Besides, actually doing anything about what pisses us off would mean we [would] have to stop BITCHING about it and get off our lazy, MGD-drinking asses... and that would mean (gasp) HARD WORK! Much better to just BITCH... WHINE... [and] hate everyone and everything, because we ALL FUKKIN' SUCK! Sheesh... I don't know why I moved here, but I do know why I'm leaving!

R.S., via e-mail


HOGAN AIN'T NO BRIT

EDITORS: In his review of Kelly Hogan and the Pine Valley Cosmonauts, Grant Cogswell writes, "Vocalist Kelly Hogan lays it on less thickly than Mekon Sally Timms, but you can still tell she's British." [CD Review Revue, March 16.] Sorry Grant, but Kelly Hogan is from Atlanta, and [is] now currently making Chicago her home. If you want to hear her "lay it on," check out the Jody Grind, a fabulous Atlanta band from the late '80s and early '90s. (They were a great band brought to a tragic end by the deaths of two band members in a car accident.) Hogan has also performed on a couple of albums with the Rock-a-Teens, but mostly as a guitarist rather than a vocalist.

Clare Aronow, Seattle


ASS, HOLE, ASS, HOLE

CHARLES MUDEDE: Your review of D'Angelo's album, Voodoo, is the straw that broke the camel's back ["Voluptuous Voodoo," March 16]. I thought nothing could top your moronic review of Q-Tip's Amplified [CD Review Revue, Dec 30, 1999], but you proved there is no limit to your piles of nonsense. Don't get me wrong; I love Voodoo. What I take issue with is your need to sound like you know everything: "Rap can be read as the male attempt to reclaim 'the mic' from women, who have dominated singing."

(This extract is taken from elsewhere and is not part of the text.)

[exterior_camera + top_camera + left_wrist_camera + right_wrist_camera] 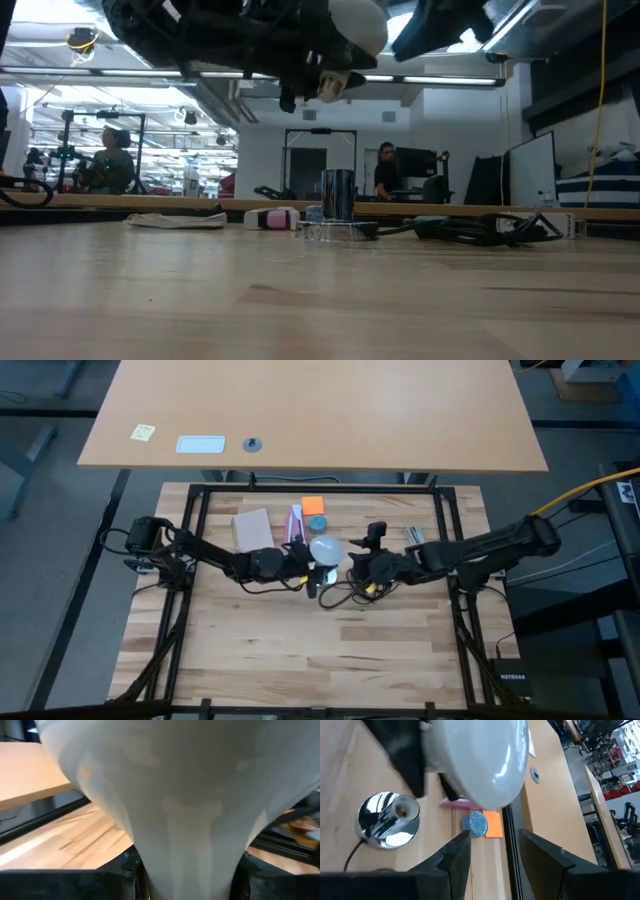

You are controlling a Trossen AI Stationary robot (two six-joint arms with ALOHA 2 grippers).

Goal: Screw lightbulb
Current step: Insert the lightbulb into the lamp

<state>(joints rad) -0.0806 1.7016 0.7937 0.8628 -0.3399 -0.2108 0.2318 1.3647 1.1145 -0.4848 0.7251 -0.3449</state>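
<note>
Left gripper (300,563): clamped on the bulb's neck, raised above mid-table.
Bulb (325,548): in the air, globe toward the right arm, clear of the socket (387,820).
Right gripper (358,568): just right of the bulb, fingers (451,857) apart, holding nothing.
Writing: none readable; white lettering at the near right corner too small.
View differences: right wrist alone shows the socket's chrome base and cord; low view shows people beyond the table.
</note>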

Are you out of your fucking mind?!? Music, at practically any time, has been dominated by MEN. Do Louis Armstrong, Bobby Darin, Frank Sinatra, Smokey Robinson, Stevie Wonder, Marvin Gay [sic], Isaac Hayes, Michael Jackson, etc. mean anything to you? Even through the '80s and '90s, when you claim rap drove all the "crooners" toward extinction, male singers flourished and dominated airwaves. What about Babyface, Boyz II Men, and Maxwell, just to name a few?

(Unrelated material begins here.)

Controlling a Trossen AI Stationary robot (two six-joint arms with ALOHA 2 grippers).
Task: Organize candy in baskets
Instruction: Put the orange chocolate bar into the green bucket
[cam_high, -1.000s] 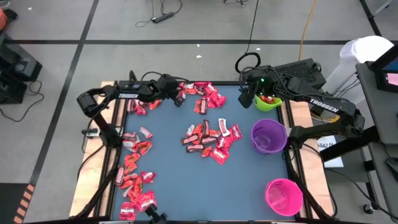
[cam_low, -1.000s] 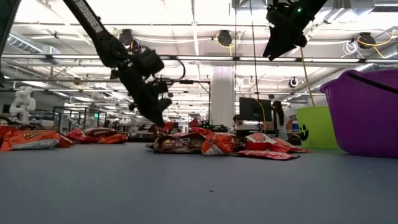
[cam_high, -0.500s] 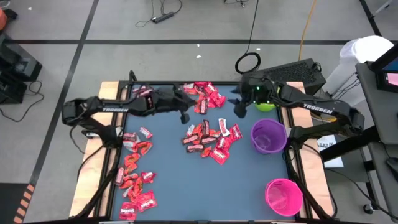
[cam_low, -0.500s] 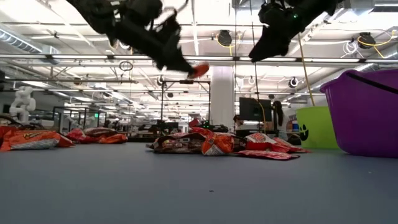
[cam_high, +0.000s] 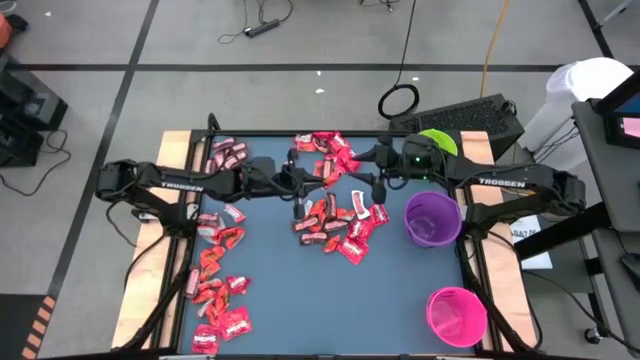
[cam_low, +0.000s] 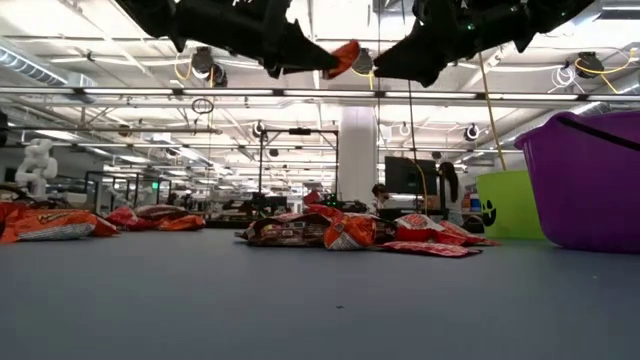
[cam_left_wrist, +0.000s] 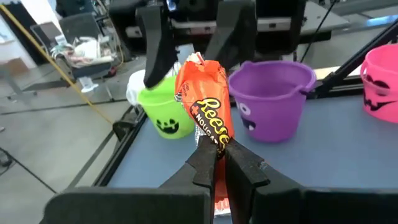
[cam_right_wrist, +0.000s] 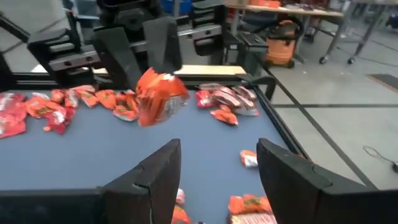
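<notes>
My left gripper (cam_left_wrist: 217, 148) is shut on an orange wrapped candy (cam_left_wrist: 204, 106), high above the table's middle (cam_low: 345, 55). My right gripper (cam_right_wrist: 217, 155) faces it from the table's right (cam_high: 360, 185). It is open, and its fingers stand a little apart from the candy's free end (cam_right_wrist: 160, 96). More candy lies in piles on the blue mat: in the middle (cam_high: 335, 220), at the far edge (cam_high: 325, 155) and along the left (cam_high: 215, 290). A lime green basket (cam_high: 437, 142), a purple basket (cam_high: 432, 218) and a pink basket (cam_high: 456, 315) stand along the right side. My left gripper pinches the candy by one end of its wrapper (cam_left_wrist: 214, 138) between its two fingers. The fingers lie about level and point toward the table's right. The candy sticks out beyond the fingertips, slanting upward, lifted clear of the table.
A smaller group of candy (cam_high: 228, 155) lies at the far left corner. The near middle of the blue mat (cam_high: 330, 310) is bare. A keyboard (cam_high: 470, 112) and cables lie beyond the far right corner.
My left gripper has risen from the far left candy and swung toward the table's middle, tipping from pointing down to about level, with the orange candy lifted clear. My right gripper has left the green basket, come down and toward the left, and turned level to face it.
</notes>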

Do me a favor, and leave your over-intellectual hot air to the Police Beat -- or better yet, your little journal at home, 'cause someday one of those numbskulls at The Stranger will realize you don't know your ass from a hole in the ground.

Alexander Newman, Fremont


EVERETT'S STILL GOT IT

EDITORS: In no way does Everett True's Machina: The Machines of God review [CD Review Revue, March 16] even try to judge the album on fair grounds. He was biased before he even heard the songs: "I hate songs with titles like 'The Crying Tree of Mercury.' I do not even have to hear them to know that...." What kind of crap is that? If you allow this kind of crap, then I have no respect for any content you may print.

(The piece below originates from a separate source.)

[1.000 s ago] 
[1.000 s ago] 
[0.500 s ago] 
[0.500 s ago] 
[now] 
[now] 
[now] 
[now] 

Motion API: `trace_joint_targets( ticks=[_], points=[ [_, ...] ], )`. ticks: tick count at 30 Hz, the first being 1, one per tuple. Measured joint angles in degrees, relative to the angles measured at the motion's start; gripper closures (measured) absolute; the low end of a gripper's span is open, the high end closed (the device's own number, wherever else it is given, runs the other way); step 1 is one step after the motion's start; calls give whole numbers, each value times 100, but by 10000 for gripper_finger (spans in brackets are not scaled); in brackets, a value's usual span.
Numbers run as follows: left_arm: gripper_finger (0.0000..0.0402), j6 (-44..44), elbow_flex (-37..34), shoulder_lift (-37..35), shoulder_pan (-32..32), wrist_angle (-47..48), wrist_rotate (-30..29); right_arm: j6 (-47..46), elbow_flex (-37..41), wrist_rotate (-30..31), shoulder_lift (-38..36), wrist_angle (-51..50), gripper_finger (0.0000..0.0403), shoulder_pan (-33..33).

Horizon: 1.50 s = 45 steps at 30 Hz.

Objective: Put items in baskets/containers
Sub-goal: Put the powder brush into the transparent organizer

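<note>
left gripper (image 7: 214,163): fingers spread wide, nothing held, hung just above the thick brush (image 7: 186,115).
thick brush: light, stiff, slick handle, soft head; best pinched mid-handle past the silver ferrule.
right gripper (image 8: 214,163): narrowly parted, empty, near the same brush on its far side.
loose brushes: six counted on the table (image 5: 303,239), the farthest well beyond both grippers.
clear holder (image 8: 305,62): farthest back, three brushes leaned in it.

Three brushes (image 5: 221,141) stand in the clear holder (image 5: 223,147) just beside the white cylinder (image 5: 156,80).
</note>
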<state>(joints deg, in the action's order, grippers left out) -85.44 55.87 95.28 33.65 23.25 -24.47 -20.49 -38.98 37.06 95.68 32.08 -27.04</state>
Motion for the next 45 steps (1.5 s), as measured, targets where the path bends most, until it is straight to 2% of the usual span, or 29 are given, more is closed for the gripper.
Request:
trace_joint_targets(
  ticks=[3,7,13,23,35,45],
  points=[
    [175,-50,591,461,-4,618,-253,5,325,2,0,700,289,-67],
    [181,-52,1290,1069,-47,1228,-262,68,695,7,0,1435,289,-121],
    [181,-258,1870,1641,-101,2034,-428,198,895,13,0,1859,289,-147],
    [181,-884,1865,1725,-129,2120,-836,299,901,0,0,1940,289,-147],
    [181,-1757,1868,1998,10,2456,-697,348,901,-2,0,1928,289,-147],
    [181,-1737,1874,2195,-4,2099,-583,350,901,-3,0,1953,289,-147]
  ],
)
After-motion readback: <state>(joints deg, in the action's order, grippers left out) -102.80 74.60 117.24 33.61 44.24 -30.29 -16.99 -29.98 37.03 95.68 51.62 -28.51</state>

Jason Cervantes, via e-mail


HERE'S TIM EYMAN'S HOME PHONE NUMBER

EDITORS: Topping the "Stupid, Stupid" trilogy is quite a task, but I have a great new column idea: "Look Who's Driving Like an Asshole." Each week, you can feature the car and mug shot of someone who drives like an asshole -- license plate and all! You can break it up with the special exposé, "Don't Buy a Minivan if You Don't Know How to Park It!" Of course, you could always just go for a true ratings-grabber: "Here's Tim Eyman's Home Telephone Number!"

CE Cook, Seattle

CLARIFICATION: You can still play pinball at the Hi*Score Arcade for another nine months! As we reported ["Insert Coin to Continue," March 9], their lease isn't up until December 2000.